-- What you are asked to do --
Your answer must be the lines of the entries below, exactly as written, from the first line through the line containing "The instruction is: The".

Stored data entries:
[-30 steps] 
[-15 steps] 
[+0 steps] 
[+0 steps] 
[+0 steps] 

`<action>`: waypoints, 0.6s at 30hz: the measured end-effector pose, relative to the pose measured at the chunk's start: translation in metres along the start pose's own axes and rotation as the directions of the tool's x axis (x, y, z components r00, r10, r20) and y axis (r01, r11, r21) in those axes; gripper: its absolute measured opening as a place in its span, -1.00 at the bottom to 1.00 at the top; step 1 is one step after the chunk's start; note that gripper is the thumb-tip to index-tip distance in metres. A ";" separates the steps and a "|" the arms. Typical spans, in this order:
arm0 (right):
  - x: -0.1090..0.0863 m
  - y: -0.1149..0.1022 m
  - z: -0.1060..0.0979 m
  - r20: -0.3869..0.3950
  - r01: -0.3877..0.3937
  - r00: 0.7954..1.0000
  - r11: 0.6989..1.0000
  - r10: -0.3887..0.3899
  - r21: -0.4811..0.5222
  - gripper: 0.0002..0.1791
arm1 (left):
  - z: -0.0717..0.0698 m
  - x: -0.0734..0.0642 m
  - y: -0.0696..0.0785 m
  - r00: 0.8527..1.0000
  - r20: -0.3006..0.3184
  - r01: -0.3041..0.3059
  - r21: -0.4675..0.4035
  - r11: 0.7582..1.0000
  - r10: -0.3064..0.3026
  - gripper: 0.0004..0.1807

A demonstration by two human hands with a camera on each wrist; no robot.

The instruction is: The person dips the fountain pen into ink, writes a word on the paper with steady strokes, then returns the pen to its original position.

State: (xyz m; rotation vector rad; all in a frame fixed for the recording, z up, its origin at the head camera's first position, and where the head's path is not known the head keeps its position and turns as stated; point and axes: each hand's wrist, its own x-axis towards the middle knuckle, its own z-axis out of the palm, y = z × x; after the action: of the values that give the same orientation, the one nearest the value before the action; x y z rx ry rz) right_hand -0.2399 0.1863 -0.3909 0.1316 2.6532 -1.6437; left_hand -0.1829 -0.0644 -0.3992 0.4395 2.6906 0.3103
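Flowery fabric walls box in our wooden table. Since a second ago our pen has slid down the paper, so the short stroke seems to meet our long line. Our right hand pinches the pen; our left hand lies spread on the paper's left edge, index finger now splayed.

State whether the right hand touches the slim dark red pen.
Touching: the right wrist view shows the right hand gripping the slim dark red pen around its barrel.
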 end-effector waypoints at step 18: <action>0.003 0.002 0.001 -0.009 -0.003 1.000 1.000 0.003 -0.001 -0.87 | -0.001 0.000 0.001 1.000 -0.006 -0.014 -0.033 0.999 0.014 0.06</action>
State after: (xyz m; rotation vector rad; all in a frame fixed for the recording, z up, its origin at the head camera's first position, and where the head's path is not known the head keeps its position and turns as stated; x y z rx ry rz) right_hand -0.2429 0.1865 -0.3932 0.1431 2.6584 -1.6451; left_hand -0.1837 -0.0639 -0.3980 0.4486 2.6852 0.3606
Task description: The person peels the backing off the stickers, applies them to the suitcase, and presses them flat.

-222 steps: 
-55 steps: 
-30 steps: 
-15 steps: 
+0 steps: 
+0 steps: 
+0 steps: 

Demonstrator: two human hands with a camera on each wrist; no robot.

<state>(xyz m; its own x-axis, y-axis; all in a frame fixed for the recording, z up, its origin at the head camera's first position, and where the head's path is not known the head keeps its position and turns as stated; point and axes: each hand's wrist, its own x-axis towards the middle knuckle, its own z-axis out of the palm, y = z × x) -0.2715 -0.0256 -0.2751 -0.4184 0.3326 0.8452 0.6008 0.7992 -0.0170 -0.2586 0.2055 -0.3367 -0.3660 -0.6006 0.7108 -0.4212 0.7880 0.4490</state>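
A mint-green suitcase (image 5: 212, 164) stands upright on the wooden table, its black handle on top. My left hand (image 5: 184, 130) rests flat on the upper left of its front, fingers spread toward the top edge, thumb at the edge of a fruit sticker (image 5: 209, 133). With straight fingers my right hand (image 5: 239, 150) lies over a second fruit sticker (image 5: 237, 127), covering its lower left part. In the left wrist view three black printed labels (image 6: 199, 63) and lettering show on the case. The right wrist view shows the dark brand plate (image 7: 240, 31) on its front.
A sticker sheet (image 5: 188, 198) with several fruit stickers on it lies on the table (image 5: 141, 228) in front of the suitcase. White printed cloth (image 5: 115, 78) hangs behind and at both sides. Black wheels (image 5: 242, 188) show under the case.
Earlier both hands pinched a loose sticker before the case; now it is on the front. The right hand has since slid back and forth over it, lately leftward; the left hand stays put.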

-- Solution for this exercise --
[-30 steps] 
[-15 steps] 
[+0 steps] 
[+0 steps] 
[+0 steps] 

`<action>`: waypoints, 0.6s at 30hz: the measured end-effector pose, relative to the pose measured at the chunk's start: translation in metres along the start pose's own axes and rotation as the directions of the tool's x axis (x, y, z components r00, r10, r20) and y axis (r01, r11, r21) in those axes; gripper: its absolute measured opening as a place in its span, -1.00 at the bottom to 1.00 at the top; step 1 is one step after the chunk's start; note that gripper is the thumb-tip to index-tip distance in metres. A ";" separates the steps and a "|" the arms. Typical spans, in this order:
arm0 (right):
  - x: -0.1090..0.0863 m
  - y: -0.1149..0.1022 m
  - z: -0.1060..0.0979 m
  - r20: -0.3869..0.3950
  - r01: -0.3877..0.3937
  - r00: 0.7954..1.0000
  - r11: 0.6989..1.0000
  - r10: -0.3887..0.3899
  - r21: -0.4811..0.5222
  - gripper: 0.0002..0.1791
arm1 (left):
  - z: -0.0717..0.0698 m
  - x: -0.0734..0.0642 m
  - y: -0.0696..0.0785 m
  - r00: 0.8527..1.0000
  - r20: -0.3006..0.3184
  - r01: -0.3041..0.3059
  - r21: -0.4675..0.4035
  - r11: 0.7582..1.0000
  - r10: -0.3064..0.3026
  - gripper: 0.0004..0.1807

A demonstration by two human hands with a camera on each wrist; no robot.

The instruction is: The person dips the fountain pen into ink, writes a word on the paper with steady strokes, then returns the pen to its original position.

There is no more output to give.